Spaghetti rock: the return of Patrick Watson
By Ron Johnson
Patrick Watson return to Toronto this week
Canadian singer-songwriter Patrick Watson has a few stories from the road. One that particularly influenced his band’s latest album took place in the Grand Canyon. The boys from Montreal were at a gas station when a man hopped out of a Jeep and asked if they were aliens. After a 20-minute roadside sermon straight out of a Coen brothers movie, the band got back in the car and drove off — only to be greeted along the highway by a man dressed in black, with gun holsters, standing in the middle of the road. The soundtrack for the proceedings was none other than spaghetti western king Ennio Morricone.
“All of us had that moment where it was just the right music at the right spot at the time,” says Watson. “It was so perfect, we knew that day had to make its way onto the album somehow.”
The album in question, the band’s fourth, is Adventures in Your Own Backyard. It’s Patrick Watson’s “humble” album, according to the press materials, and one that was recorded with the band in Watson’s Montreal apartment.
Humble? Although Watson is certainly modest, the album is very ambitious, strikingly beautiful and definitely not the work of someone looking to tone it down.
“In my opinion, it is not simpler, but it goes together much better; you don’t see the seams,” says Watson. “We still use interesting instruments [he played a bicycle, among other things, on 2009’s Wooden Arms] and sound, but the arrangements are really well sewn together.”
But changing up the studio environment did allow the band (made up of Watson along with Simon Angell, Robbie Kuster and Mishka Stein) to take the time needed to make the record they wanted to make.
“We took the time and said we were not going to put something out until we got 12 or 13 songs that give us goose bumps,” Watson explains. “We were content to wait it out until we got those, and it was the right move. With Wooden Arms, we had one week to record it, and it was a lot more difficult to get that final product in a peaceful manner.”

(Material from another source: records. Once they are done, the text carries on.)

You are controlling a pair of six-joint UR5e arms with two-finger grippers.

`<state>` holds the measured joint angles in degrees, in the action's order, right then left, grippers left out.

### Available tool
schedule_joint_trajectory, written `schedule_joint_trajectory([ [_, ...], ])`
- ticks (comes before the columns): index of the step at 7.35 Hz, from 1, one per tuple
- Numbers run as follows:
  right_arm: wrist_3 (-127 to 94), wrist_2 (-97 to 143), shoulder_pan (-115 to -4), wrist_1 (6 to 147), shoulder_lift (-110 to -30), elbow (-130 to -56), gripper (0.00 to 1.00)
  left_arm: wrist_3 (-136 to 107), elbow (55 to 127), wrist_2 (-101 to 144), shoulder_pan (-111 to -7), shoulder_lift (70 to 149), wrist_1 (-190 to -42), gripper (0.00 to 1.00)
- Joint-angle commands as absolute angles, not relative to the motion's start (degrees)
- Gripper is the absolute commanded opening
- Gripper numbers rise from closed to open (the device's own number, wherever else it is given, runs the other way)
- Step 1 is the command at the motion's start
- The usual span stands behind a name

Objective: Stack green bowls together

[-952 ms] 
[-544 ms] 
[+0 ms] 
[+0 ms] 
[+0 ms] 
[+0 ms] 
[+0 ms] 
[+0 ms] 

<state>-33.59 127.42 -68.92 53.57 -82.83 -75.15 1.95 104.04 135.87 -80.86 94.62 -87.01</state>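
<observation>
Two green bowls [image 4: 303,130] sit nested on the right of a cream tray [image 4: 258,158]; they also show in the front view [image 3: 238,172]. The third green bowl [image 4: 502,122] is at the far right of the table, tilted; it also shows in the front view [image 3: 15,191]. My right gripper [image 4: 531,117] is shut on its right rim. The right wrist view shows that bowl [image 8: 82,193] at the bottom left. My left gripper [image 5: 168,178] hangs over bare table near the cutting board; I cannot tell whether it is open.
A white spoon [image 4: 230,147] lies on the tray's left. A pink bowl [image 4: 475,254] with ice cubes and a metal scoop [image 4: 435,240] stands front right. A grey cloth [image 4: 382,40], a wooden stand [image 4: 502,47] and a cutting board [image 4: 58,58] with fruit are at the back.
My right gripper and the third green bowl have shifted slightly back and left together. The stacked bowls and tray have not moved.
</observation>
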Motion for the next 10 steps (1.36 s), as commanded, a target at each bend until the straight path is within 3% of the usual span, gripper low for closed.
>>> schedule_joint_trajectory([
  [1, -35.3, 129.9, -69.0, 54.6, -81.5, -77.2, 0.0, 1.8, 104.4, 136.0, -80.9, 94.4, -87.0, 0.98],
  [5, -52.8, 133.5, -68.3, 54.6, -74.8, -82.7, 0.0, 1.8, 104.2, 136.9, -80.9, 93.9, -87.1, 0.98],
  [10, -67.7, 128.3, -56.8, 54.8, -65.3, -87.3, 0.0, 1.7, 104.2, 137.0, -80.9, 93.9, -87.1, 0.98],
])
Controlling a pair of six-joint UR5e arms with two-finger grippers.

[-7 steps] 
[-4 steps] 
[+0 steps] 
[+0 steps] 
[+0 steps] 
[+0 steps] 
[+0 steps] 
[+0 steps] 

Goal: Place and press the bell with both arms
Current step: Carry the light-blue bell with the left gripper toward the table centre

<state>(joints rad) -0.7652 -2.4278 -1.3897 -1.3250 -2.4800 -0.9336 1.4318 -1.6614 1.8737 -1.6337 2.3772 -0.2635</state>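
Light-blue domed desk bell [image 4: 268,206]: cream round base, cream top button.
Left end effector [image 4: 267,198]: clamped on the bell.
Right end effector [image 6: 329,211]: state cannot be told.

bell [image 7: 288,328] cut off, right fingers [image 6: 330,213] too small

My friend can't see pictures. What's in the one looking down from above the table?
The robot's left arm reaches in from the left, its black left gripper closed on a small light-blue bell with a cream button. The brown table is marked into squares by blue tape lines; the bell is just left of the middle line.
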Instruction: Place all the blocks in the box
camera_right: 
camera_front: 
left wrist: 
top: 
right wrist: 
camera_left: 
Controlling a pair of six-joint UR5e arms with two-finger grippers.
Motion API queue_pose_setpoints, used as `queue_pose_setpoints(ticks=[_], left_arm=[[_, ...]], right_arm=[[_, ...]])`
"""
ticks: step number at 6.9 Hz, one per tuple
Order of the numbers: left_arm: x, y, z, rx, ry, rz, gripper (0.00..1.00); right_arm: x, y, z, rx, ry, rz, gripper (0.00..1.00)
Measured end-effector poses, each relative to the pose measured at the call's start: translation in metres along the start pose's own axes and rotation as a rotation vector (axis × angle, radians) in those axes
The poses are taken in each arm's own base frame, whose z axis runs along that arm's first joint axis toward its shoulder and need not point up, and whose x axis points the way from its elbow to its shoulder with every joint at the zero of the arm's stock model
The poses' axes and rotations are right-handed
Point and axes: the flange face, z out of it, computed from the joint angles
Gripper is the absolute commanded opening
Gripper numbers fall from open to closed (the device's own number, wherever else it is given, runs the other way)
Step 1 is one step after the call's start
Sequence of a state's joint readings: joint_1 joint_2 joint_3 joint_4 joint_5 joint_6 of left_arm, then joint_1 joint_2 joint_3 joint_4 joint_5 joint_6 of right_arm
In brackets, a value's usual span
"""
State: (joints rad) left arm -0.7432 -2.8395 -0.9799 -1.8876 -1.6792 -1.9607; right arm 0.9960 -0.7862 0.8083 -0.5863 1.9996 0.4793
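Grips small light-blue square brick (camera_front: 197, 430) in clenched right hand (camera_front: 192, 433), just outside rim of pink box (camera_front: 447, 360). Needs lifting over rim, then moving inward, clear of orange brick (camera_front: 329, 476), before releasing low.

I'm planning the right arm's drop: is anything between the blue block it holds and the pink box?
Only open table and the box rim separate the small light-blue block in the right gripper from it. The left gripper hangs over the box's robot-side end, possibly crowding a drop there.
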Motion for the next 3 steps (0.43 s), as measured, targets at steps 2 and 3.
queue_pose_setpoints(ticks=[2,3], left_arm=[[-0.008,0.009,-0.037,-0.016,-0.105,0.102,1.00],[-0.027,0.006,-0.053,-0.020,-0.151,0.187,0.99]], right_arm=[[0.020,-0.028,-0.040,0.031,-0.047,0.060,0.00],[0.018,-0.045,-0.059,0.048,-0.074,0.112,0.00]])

Watson, the son of an air force pilot, was born in the United States, but his family moved back to Montreal when he was still a young child. He played in a number of bands before starting his eponymous outfit, which was originally supposed to be a one-off development of a multimedia project. The band decided to do one live show and rented out a porn theatre in the middle of Montreal.
“We ended up selling the place out, likely because of curiosity over the place, which ended up being this beautiful, 100-year-old vaudeville theatre,” Watson explains. “[The band] ended up being called ‘Patrick Watson’ in the beginning, so we got stuck with my name despite being very much a band atmosphere. It’s been a bit of an accidental road.”
The band has released four studio albums, including 2006’s Close to Paradise, which garnered them the Polaris Prize as well as a Juno Award nomination for New Artist of the Year. Wooden Arms, released in 2009, was also a finalist for the Polaris Prize.
Patrick Watson plays the Danforth Music Hall on May 29, 8 p.m.